Creating a Secure MLOps Environment with PowerScale and ClearML: A Practical Guide #2

Published by

on

Step 1 – A well Organized folder structure

Before configuring networking or access zones, we need to establish a well-organized directory structure. This foundation will support our entire MLOps infrastructure, from data storage to Kubernetes integration etc, the workflow typically would be the following

  1. folder structure
  2. networking and dns
  3. Smart connect
  4. Access zones

Understanding the Structure

Base Path Convention

We will follow PowerScale best practices for Kubernetes CSI implementation:

/ifs/data/<cluster_name>/

This structure simplifies:

  • Multi-cluster management
  • CSI driver configuration
  • Storage class implementation
  • Future scalability

Our Implementation

/ifs/data/cls-01/                                # Cluster root
└── ml-lab/ # ML access zone root
├── artifacts/ # Training outputs & metrics
├── datasets/ # ML training data
├── logs/ # System & application logs
├── models/ # Trained models
└── rke2-mlops/ # Kubernetes PVC storage

Directory Purposes

  1. artifacts/ – Training outputs, metrics, and results
    • Experiment results
    • Model performance data
    • Visualization artifacts
  2. datasets/ – Training and validation data
    • Raw datasets
    • Processed data
    • Test datasets
  3. logs/ – Operational logging
    • Training logs
    • System logs
    • Application logs
  4. models/ – Model storage
    • Trained models
    • Model checkpoints
    • Production models
  5. rke2-mlops/ – Kubernetes storage
    • Persistent Volume Claims
    • RKE2 cluster storage
    • Container persistent storage

# Create base structure
mkdir -p /ifs/data/cls-01/ml-lab

# Create ML directories
cd /ifs/data/cls-01/ml-lab
mkdir -p artifacts datasets logs models rke2-mlops


# Set appropriate permissions
chmod 755 /ifs/data/cls-01/ml-lab
chmod 750 /ifs/data/cls-01/ml-lab/{artifacts,datasets,logs,models,rke2-mlops}


# Verify structure
tree /ifs/data/cls-01/ml-lab

ok good, now that we have our folder structure – we can configure networking, as this will be a requirement for the creation of the access zone.

Step 2 – Networking

Before diving into ML workflows, containers, and AI tools, we need a solid foundation. We’re starting with the foundation and framework that will support everything else. We need proper networking before data can flow. Our MLOps workloads need:

  • Dedicated bandwidth for large datasets
  • Predictable performance for training
  • Isolated traffic for security

We will be utilizing two key features available to us in OneFS – Access Zones and Smart Connect. I am referencing the following design / best practice guide available to anyone – Dell PowerScale: Network Design Considerations | Dell Technologies Info Hub

we will implement and test the following

The Network we will be using for all this will be a 192.168.30.x network – we want everting to follow best practice and work via DNS (This is a requirement also of smart connect). Our DNS entry point to the ML Lab will be ml-lab.lab.local – so our smart connect zone will need to be configured accordingly.
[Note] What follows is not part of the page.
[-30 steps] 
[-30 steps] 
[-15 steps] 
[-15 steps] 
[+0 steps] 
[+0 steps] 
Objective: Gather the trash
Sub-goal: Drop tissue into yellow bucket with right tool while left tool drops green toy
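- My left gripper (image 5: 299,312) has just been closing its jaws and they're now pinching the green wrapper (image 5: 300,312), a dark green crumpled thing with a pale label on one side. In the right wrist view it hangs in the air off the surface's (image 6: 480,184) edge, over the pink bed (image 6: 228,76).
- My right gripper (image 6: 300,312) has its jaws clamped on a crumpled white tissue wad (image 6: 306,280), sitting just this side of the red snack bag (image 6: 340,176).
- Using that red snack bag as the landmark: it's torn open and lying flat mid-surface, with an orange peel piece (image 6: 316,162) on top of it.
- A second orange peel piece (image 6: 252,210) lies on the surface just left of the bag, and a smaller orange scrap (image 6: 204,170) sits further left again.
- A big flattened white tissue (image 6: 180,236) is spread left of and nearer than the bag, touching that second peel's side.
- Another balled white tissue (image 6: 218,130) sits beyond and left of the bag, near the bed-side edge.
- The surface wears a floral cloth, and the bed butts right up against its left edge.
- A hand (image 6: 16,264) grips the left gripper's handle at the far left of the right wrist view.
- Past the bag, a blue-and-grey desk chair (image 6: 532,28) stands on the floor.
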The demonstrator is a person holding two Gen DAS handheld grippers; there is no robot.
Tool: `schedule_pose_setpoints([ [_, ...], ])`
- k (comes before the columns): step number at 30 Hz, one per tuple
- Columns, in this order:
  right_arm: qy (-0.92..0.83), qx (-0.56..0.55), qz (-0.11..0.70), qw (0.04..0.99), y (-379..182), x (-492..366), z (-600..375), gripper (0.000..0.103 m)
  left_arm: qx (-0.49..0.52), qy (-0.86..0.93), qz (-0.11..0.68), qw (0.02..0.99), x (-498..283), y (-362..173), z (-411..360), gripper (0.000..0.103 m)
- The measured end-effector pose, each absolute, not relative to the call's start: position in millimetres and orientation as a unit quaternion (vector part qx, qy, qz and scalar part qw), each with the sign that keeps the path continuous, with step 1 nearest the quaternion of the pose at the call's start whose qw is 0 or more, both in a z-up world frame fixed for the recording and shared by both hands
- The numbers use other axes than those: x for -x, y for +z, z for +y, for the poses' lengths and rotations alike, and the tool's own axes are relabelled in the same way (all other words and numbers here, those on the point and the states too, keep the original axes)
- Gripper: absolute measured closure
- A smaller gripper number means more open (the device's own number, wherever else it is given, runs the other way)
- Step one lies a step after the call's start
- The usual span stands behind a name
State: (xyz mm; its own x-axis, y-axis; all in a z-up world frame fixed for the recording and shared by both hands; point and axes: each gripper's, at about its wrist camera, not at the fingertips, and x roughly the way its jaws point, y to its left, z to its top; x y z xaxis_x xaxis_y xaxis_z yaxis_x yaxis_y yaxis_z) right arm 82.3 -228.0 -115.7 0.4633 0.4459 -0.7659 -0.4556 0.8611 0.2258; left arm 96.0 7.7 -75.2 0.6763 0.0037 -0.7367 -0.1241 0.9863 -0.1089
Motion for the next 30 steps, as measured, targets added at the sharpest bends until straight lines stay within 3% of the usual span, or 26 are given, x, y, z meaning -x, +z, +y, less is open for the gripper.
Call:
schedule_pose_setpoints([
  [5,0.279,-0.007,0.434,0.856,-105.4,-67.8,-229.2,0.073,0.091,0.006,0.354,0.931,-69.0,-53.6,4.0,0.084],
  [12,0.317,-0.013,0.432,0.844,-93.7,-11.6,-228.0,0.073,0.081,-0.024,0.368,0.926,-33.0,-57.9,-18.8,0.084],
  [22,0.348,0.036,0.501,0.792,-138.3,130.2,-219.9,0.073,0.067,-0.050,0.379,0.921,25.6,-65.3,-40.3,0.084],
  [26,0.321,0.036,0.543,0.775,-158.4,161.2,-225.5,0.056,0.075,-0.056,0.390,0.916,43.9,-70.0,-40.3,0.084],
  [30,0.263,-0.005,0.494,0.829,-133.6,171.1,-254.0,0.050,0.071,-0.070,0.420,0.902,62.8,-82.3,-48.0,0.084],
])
Our network config will be as follows

  • PowerScale Interface – Ext2
  • Subnet(30) – 192.168.30.x – This is our IP Subnet for the ml-lab and access zone
  • Smart Connect Service IP – 192.168.30.30
  • Node Pool IP Range – 192.168.30.31-35
  • Smart connect DNS Entry Pointml-lab.lab.local

SmartConnect: Network Load Balancing and DNS Resolution

SmartConnect manages client connections to your PowerScale cluster through DNS-based load balancing, there is an important distinction in how network traffic actually flows.

How SmartConnect Really Works (Hint, it’s a DNS Server!)
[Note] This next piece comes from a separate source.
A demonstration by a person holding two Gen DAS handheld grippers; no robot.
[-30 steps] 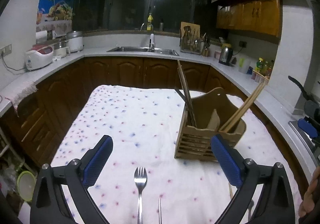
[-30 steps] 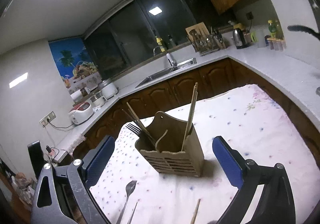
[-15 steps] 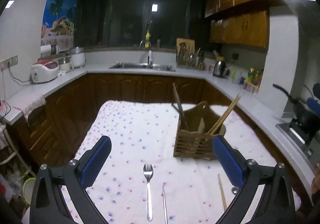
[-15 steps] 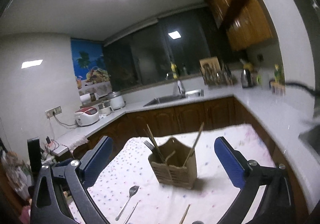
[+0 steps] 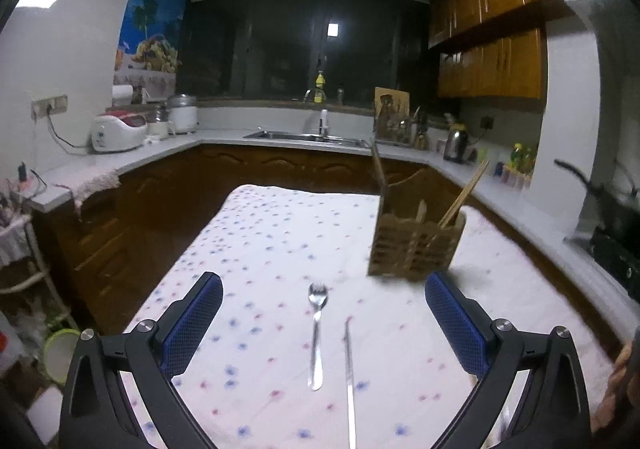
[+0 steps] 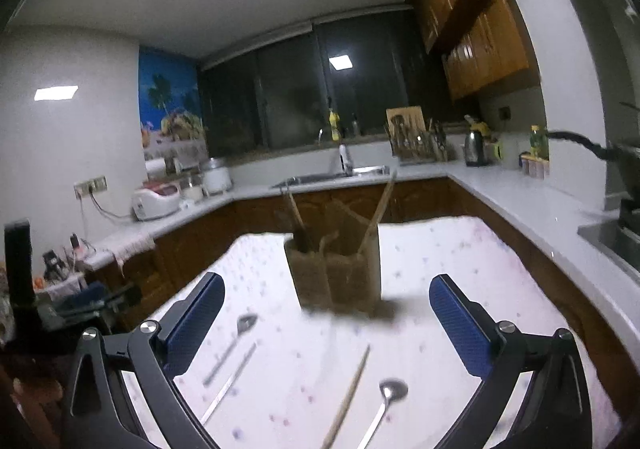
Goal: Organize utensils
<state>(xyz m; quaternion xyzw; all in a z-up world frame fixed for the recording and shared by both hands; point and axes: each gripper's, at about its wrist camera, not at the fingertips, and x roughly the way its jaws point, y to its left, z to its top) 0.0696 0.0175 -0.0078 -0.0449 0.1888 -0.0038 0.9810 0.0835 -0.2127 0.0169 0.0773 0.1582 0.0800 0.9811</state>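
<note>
Left gripper [image 5: 323, 299]: blue-padded fingers [image 5: 192, 323] stood wide apart, nothing between the pads; it hung above the near end of the table.

Right gripper [image 6: 326, 301]: blue-padded fingers [image 6: 460, 323] likewise spread wide and empty, above the table's near edge.

Silver metal fork [image 5: 316, 333]: lay flat on the cloth, tines away from the camera, in the gap between the left gripper's fingers but below and clear of both pads. In the right wrist view it lay just inside the left finger.

Thin silver metal chopstick [image 5: 349, 377]: lay just to the right of the fork, nearly parallel to it, apart from it; also within the left gripper's gap, touching neither pad.

Light wooden chopstick [image 6: 347, 397]: lay on the cloth between the right gripper's fingers, near the middle of the gap, slanted slightly.

Silver metal spoon [image 6: 386, 405]: lay just right of the wooden chopstick, bowl away from the camera, closer to the right finger, untouched.

Brown slatted wooden utensil holder [image 5: 414, 247]: stood upright on the cloth beyond both grippers' fingertips; wooden chopsticks [image 5: 464, 195] leaned out of its right compartment, dark utensil handles stood in its left. Blurred in the right wrist view.

White cloth with blue and pink dots [image 5: 272, 241]: covered the table under all the utensils.
</note>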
  1. Client requests connection to SmartConnect service name – in our case ml-lab.lab.local
  2. DNS resolution occurs:
    • SmartConnect service name is NOT an IP that serves traffic i.e. in our configuration 192.168.30.30 does not serve traffic – rather that is the dns endpoint the client reaches
    • Instead, it returns an IP address from the pool of available node IP addresses
    • The returned IP belongs to a specific node in the cluster
  3. Actual data traffic flows directly through node IP addresses, not through a service IP
  4. If a node becomes unavailable, DNS will resolve to different node IP addresses

Key Technical Points

  • Smart Connect IP is defined at the Subnet level
  • SmartConnect service name is purely a DNS entry point
  • No traffic passes through a SmartConnect “Service IP”
  • Real data transfer occurs directly with node IP addresses
  • IP pool configuration is critical for proper load distribution
  • DNS TTL settings affect how quickly connection changes propagat

Configuring Networking, Access Zone and SmartConnect

We need to firstly create our groupnet

Step 1: PowerScale Network Pool Configuration

#Configure the network pool with SmartConnect (command line)
isi network subnets create subnet-mlops \
–addr=192.168.30.0 \
–gateway=192.168.30.1 \
–netmask=255.255.255.0 \
–sc-service-addr=192.168.30.30 \
–sc-service-name=ml-lab.lab

#Configure the network pool with SmartConnect (GUI)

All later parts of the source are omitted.